具体的には、異常値に左右されない、複数の項目を掛け合わせて仮説を立てられるなどの能力です。異常値に目を向けず施策に反映してしまうようでは、データドリブンマーケティングは成り立ちません。また、必要に応じて複数のデータを掛け合わせて仮説を立てなければ、到達できない結果があることも理解しておく必要があるでしょう。
全員がデータを中心に考える
メンバーの全員が、データを中心に考えることも重要です。勘や経験に基づく人物の発言力が強い状態では、データドリブンマーケティングは必ず暗礁に乗り上げます。

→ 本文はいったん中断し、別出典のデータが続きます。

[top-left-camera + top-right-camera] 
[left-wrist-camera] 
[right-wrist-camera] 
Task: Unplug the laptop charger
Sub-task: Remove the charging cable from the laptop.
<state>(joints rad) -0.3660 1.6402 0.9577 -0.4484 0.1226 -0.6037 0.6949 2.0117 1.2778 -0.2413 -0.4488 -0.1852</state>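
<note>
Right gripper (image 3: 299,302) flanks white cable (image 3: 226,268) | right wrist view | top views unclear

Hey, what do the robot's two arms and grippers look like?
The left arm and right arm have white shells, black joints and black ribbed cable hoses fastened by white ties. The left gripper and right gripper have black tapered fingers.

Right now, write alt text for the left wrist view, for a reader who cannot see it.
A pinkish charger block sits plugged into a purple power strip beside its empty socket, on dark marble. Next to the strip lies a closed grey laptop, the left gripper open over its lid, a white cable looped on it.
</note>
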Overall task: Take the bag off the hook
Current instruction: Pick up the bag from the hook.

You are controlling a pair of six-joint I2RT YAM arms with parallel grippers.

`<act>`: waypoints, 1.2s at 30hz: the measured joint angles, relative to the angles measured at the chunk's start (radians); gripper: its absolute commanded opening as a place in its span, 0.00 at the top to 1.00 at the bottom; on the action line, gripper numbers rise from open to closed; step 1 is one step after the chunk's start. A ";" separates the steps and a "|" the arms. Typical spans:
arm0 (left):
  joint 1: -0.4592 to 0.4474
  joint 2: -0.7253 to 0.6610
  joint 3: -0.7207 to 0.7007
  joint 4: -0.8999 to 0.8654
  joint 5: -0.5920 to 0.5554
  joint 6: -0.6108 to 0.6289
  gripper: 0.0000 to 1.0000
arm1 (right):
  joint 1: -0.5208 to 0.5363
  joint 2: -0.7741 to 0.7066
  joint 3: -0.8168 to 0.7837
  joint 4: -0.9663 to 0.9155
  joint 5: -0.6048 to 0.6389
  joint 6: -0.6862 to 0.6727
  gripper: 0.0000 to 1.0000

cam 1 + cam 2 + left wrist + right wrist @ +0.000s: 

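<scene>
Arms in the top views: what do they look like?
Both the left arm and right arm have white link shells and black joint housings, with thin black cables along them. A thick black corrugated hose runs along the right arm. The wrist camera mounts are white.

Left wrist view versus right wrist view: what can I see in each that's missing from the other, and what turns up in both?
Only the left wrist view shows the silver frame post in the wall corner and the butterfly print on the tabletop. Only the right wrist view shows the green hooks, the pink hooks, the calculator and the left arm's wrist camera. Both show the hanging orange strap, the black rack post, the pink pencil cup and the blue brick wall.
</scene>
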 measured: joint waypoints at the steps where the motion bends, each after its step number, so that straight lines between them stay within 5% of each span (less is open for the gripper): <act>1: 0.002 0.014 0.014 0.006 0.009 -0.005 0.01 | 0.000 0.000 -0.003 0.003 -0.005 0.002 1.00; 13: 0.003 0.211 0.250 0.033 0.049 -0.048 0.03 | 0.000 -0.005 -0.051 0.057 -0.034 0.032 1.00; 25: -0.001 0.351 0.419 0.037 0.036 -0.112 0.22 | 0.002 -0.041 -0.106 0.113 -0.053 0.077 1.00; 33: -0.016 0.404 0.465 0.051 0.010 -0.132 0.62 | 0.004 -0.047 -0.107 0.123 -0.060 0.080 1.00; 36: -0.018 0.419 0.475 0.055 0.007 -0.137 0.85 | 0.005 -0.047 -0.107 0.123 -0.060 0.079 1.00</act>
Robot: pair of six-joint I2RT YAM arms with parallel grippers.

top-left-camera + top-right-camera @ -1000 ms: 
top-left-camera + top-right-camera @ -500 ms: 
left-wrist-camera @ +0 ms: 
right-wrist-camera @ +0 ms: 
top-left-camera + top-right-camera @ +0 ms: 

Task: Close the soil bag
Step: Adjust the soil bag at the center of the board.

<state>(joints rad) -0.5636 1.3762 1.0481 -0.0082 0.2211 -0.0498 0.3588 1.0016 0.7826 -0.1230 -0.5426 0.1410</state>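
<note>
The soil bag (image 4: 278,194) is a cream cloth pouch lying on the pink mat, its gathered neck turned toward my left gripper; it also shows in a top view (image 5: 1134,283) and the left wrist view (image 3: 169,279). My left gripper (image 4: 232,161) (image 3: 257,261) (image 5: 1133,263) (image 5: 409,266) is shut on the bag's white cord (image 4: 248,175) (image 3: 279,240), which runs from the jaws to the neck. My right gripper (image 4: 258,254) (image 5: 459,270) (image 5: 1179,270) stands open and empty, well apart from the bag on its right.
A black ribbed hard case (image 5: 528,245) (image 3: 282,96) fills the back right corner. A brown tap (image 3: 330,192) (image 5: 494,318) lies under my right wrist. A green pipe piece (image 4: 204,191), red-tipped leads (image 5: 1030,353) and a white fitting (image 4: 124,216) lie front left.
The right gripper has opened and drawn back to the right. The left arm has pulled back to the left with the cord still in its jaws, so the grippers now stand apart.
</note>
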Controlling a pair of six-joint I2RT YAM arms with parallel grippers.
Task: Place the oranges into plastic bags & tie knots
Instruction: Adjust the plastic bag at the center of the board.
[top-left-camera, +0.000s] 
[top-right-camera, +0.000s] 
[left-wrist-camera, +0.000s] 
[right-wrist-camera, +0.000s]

定性的な判断は無意味なものではありませんが、ことデータドリブンマーケティングを実施する以上、勘や経験に依存する人物はプロジェクトにふさわしくありません。チーム編成の際は、必ずデータ中心で考えられるメンバーで編成しましょう。
効果検証のPDCAを早く多く回す
データドリブンマーケティングで重要なことは、どれだけ早くデータから仮説を生み出せるか、そしてその仮説を動かして効果検証ができるかにあります。つまりPDCAサイクルを可能な限り早く、そして多く回すことが重要です。
データに基づいて実施した施策でも、すべての施策が必ずうまくいくわけではありません。施策の効果を検証し、改善する施策を実行し続けるプロセスこそが重要です。
まとめ
データドリブンマーケティングは、情報が高い価値を持っている現代において、強く求められるマーケティング手法です。長年、勘や経験に頼ったマーケティングを実施してきた企業にとっては、切り替えが難しいかもしれません。しかし、データは「21世紀の石油」とも呼ばれる大切な資産です。
データドリブンマーケティングを実践する際の注意点はいくつかありますが、もっとも大事なことは、データの重要性をメンバー間で共有することです。データに基づいたPDCAサイクルを可能な限り早く、そして多く回すことを意識してください。